李泰不耐烦听,抽了个空当就开口道:“本宫记下了。既如此,本宫就带真真出门了。”
在外人面前,他都叫于寒舟为“真真”。
王家人也不敢怠慢,恭恭敬敬送两人离开。一上马车,李泰就握住了于寒舟的手:“你想我没有?”
马车里光线并不明亮,但于寒舟还是看得见他熠熠生辉的眸子。
她不由得对比起一年前和一年后的他。
嗯,一年前的他看她时还是痴痴的,是拘谨的。现在的他,大约是上回握她的手没被打,大胆了许多,看她的眼神热烈而多情。
“你猜?”于寒舟反问道。
李泰不禁哈哈大笑,伸手拧她鼻尖:“你肯定想我了,只不好意思说。”顿了顿,“你是不是逗我呢?我看你平时胆子也不小?”
李泰开始发觉了矛盾之处。他回想着两人定亲以来的相处,她有时显得很拘谨而约束的样子,有时又不拘礼法很是大胆。
她还敢叫他猜。都这样大胆了,难道没胆子说想他?
李泰心头一热,目光灼灼地盯着她。如果她其实没那么胆小,他是不是不必担心吓到她?离成亲还有三个月,听着不是很久,但其实每一天都很难熬。
李泰不想熬。
他长这么大,要什么有什么,恣意惯了,什么时候这样煎熬过?
察觉到手被人握得紧了,于寒舟便轻轻斜他一眼:“你要怎样?”
李泰被她这一眼看得,心头那叫一个火热!
他咕咚一下,咽了咽口水,脑子里涌出许多大胆而放肆的念头。
但是这些念头,他一个也没敢实施。他也只敢想一想罢了,他实在怕唐突她。
“你真坏。”他小声说。
于寒舟无端端戴了这样一顶帽子,不甚服气:“殿下为何这样说我?”
“你总叫我难受。”他抓着她的手,将她的手放自己心口上,“你怎能常常叫我难受?我难受极了。”
他憋得慌。
想对她做许多事,可又怕她生气,憋得自己难受不已。
都是她坏,将他憋得这样。
于寒舟又是好气,又是好笑,心里不禁对他又高看一分。这人虽然是太子,却也算得上守礼了。

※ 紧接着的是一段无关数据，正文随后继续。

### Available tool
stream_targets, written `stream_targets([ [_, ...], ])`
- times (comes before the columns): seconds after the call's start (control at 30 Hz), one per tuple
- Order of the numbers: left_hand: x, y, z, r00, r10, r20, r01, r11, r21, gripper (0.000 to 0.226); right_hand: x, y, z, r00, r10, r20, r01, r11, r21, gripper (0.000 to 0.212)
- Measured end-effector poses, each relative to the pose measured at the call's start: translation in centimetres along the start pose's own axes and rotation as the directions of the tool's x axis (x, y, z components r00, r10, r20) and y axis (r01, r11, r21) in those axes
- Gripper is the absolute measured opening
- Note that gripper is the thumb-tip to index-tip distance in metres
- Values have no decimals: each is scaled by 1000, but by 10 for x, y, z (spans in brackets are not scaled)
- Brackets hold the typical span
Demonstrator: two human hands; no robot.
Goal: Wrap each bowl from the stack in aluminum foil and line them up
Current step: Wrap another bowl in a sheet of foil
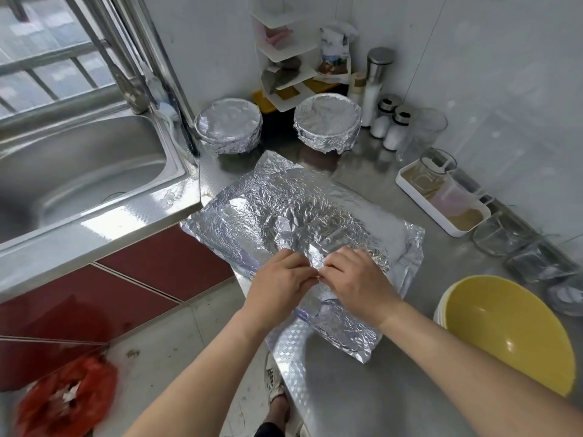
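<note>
The steel tabletop [362, 389] carries a large crinkled foil sheet [284, 200] spread flat near its front corner; whether a bowl lies under it cannot be told. Left of the foil sheet sits the sink [79, 159]. Right of the foil sheet and nearer the person stands the stack of bowls [504, 335], the top one yellow inside. Beyond the foil sheet two foil-wrapped bowls stand apart from each other, one at the far left [228, 124], one at the far right [328, 121]. Over the foil sheet's near part, the left hand [277, 288] and right hand [356, 282] meet, their fingers [293, 263] curled and pinching a fold of foil between them.
</note>
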State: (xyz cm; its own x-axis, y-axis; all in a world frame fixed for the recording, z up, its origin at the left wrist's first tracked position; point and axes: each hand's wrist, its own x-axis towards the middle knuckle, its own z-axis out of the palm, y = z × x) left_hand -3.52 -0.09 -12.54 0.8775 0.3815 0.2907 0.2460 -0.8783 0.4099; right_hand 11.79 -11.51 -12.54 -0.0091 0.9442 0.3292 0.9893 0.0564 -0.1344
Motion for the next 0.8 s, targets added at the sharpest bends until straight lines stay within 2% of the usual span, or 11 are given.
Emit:
stream_targets([
  [0.13, 4, 0, 2, 1000, 19, -23, -18, 999, 26, 9, -1, 1, 6, 999, -29, -32, 27, 997, -66, 11],
  [0.23, 7, -1, 5, 998, 29, -48, -26, 998, 60, 3, 1, -2, 10, 999, -4, -46, 1, 998, -65, 10],
  [0.4, 12, -6, 3, 996, 14, -87, -9, 998, 58, 19, 8, -10, 10, 993, 90, -79, -95, 993, -65, 6],
  [0.5, 14, -12, -3, 997, 6, -82, -2, 999, 42, 20, 14, -16, 8, 983, 147, -110, -149, 989, -13, 5],
  [0.63, 9, -20, -11, 997, -51, -53, 53, 998, 31, 18, 12, -16, 6, 981, 184, -65, -177, 979, 104, 6],
  [0.73, 6, -19, -16, 994, -95, -50, 94, 995, -22, 22, 10, -13, 4, 974, 221, -51, -212, 967, 140, 6],
  [0.8, 7, -15, -17, 994, -97, -53, 94, 994, -48, 17, 11, -11, 6, 972, 229, -46, -221, 965, 144, 7],
])
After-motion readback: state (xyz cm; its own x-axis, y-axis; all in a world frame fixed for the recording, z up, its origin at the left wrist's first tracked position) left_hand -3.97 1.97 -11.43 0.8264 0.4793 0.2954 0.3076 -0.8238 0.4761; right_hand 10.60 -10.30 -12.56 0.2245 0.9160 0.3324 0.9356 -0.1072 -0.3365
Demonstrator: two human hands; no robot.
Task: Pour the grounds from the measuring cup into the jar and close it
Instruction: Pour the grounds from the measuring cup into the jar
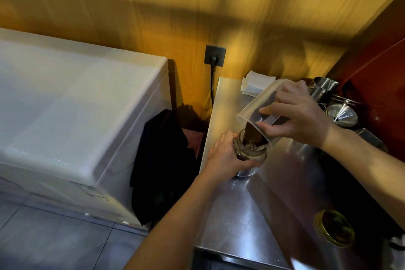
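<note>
A small glass jar (255,155) stands on the steel counter (241,215), and my left hand (225,155) grips it around its side. My right hand (295,114) holds a clear plastic measuring cup (258,107) tipped steeply over the jar's mouth. Dark brown grounds (255,136) slide from the cup's rim into the jar, which is partly filled. The jar's gold lid (335,228) lies on the counter at the lower right, inner side up.
Steel cups and a funnel (341,114) crowd the counter's back right by a red wall. Folded white paper (256,85) lies at the back edge. A white chest appliance (76,105) stands left, dark cloth (162,160) hanging between it and the counter. A plugged socket (214,55) is on the wooden wall.
</note>
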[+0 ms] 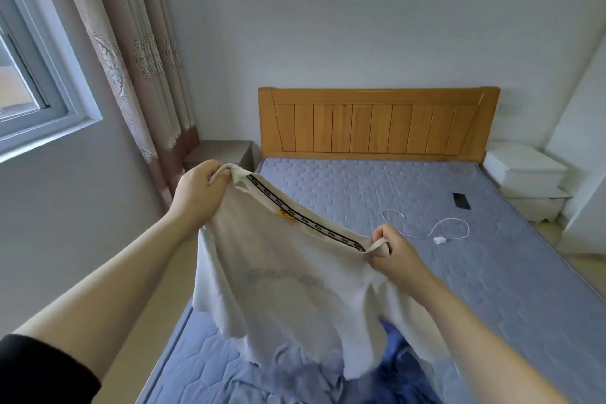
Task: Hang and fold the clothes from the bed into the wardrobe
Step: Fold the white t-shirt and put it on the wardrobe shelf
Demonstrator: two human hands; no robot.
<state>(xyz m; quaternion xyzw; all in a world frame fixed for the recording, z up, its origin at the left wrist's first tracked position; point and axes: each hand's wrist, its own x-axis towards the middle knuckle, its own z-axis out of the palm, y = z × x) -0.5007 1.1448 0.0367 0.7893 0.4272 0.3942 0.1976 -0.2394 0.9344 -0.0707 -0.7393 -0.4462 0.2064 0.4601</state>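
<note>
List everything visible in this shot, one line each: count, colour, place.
T-shirt: 1, cream, held up over the foot of the bed
Clothes pile: 1, blue, on the mattress under the T-shirt
Mattress: 1, blue-grey, on the bed
Headboard: 1, light wood, far wall
Phone: 1, black, mattress, far right
Charger: 1, white, mattress, near the phone
Left bedside table: 1, beige, beside the headboard
Right bedside table: 1, white, beside the headboard
Curtain: 1, beige and maroon, beside the window
Window: 1, white frame, left wall
Left hand: 1, grips the T-shirt collar
Right hand: 1, grips the T-shirt collar
</note>
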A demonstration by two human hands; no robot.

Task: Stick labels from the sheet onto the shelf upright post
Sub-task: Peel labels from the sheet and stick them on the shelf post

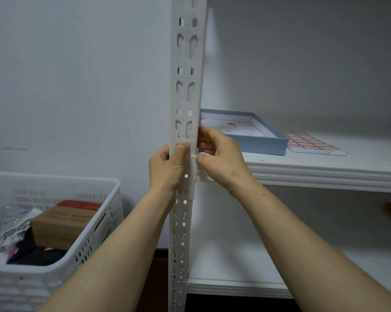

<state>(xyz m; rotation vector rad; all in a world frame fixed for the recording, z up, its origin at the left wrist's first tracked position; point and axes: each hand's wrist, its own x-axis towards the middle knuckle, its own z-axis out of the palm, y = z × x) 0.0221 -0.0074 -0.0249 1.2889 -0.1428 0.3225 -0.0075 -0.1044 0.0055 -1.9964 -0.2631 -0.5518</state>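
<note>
Gripping the post (187,64) with my left hand (167,163): fingers wrapped round its left edge, thumb flat on the front face just above shelf level; right hand (221,158) is on the opposite edge, fingers curled round it, thumb pushing in at the corner; between the two thumbs there's a small white strip, probably a label (193,152), but white on white so I can't be sure how it lies; label sheet (311,143) is flat on the shelf (325,174) well to the right of my hands, red-bordered labels in rows; blue box (264,143) sits between the post and the sheet, open side up, just beside the sheet; white basket (55,183) stands lower left of the post, cardboard box (61,226) inside it among other items.
</note>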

两人是未婚夫妻,在马车上,没有外人在,他也只敢摸一摸她的手。
“那我这样坏,你还喜欢我么?”她微微凑近他问道。
李泰立刻点头:“喜欢。”
她怎样他都喜欢。
她好,他喜欢。她坏,他仍旧抓心挠肺的喜欢。
于寒舟没去问他“你喜欢我什么”这样的矫情话。她弯起眼睛,轻声说道:“我也喜欢殿下。”
对待李泰,甜言蜜语只需要这一句就好了,什么都够了。
只见李泰一手捂着心口,心情激荡,想晕过去又想蹬腿的样子,于寒舟轻轻笑起来。